Cat: Ihr beide führt eine Fernbeziehung, wie gestaltet sich für euch das dauerhafte Machtgefälle?

MissGilmore: Oha, schwierig ohne nun zu detailliert zu werden :D

Nun grundsätzlich zeigt sich das Machtgefälle darin, dass er es jederzeit abrufen kann…sei es am Telefon, schriftlich, etc.; eben immer dann, wenn ihm gerade danach ist oder wenn er mich für mein hin und wieder loses Mundwerk sanktioniert. (Ich würde ja nun gerne entgegnen, das lose Mundwerk hat er sich so ausgesucht, aber das Argument wird nicht ziehen :D )
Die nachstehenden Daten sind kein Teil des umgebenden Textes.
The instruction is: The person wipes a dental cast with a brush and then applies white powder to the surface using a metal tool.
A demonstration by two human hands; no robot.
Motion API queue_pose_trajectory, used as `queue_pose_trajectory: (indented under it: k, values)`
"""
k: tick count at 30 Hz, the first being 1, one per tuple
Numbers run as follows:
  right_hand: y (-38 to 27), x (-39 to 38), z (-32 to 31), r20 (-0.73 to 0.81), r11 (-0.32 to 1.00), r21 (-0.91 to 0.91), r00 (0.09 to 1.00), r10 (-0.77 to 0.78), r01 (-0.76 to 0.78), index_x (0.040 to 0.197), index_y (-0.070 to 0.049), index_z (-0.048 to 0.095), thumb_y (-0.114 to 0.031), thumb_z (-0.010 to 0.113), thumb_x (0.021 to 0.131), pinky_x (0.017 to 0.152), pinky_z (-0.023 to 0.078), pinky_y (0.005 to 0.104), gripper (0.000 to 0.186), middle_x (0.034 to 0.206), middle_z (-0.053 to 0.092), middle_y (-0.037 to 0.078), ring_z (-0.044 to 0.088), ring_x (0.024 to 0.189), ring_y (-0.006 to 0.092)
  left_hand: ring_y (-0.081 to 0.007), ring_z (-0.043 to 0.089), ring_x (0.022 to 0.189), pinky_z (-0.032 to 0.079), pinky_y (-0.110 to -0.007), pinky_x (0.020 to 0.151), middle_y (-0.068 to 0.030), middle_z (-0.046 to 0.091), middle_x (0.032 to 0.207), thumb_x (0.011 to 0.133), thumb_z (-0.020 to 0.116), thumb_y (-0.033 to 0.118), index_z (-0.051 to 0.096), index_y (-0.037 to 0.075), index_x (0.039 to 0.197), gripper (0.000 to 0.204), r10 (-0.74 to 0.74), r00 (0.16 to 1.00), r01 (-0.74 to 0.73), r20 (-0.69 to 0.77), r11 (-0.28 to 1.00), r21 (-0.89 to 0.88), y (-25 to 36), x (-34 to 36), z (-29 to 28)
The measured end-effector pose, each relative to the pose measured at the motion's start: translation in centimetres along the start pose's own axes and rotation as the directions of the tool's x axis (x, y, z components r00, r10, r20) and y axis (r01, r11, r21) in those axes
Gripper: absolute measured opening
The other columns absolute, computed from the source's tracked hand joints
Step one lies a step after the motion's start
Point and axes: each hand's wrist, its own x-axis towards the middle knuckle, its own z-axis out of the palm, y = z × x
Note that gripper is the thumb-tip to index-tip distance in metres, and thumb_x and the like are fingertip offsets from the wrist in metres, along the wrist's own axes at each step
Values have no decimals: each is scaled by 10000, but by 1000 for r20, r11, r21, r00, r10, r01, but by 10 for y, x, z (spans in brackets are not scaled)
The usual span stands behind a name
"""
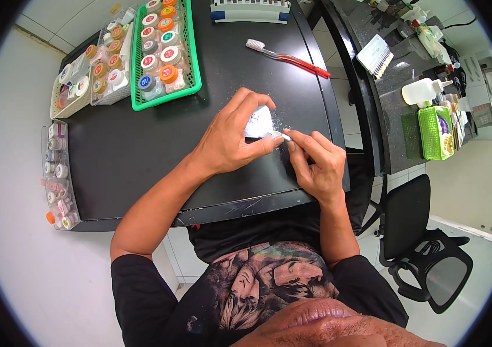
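Observation:
My left hand [235, 132] is curled over the black table, its thumb and fingers gripping a white flat-faced piece [259, 122] with dark handwriting on it. Whether that is a plaster block or folded paper I cannot tell. My right hand [319, 159] pinches a small slender white piece [286, 137] between thumb and index finger. Its other end meets the lower corner of the marked piece, close to my left thumb tip. White powder and crumbs [278, 122] lie scattered on the table around the fingertips.
A green basket [196, 75] of lidded jars stands at the far left, beside clear and cream trays of more jars. A red-handled toothbrush [298, 62] lies far right. A shade-tab holder [250, 13] sits at the back. Right are a counter [393, 115] and an office chair [411, 214].

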Motion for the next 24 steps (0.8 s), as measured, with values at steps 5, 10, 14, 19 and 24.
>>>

Es gibt aber auch Dinge die sich täglich wiederholen. Z.B. was ich nachts zu tragen habe, was ich daheim trage (und nein, das ist nicht das, was die Meisten nun erwarten würden :D – ich kann durchaus ohne ins Schwitzen zu geraten dem Postboten die Tür öffnen) oder eben, dass ich gewisse Dinge dokumentiere und ihm täglich schicken muss. Für wiederum andere Dinge muss ich ihn fragen, denn manch einen Bereich meines Lebens habe ich ganz in seine Hände gelegt, (na gut, Butter bei die Fische….) wie beispielsweise meine Sexualität. Darüber bestimme ich nicht mehr selbst, was damals tatsächlich ein unglaublich großer Schritt war. Ich frage ihn um Erlaubnis, aber er darf in dem Bereich auch vieles einfach so, nicht nur als Strafe, verlangen.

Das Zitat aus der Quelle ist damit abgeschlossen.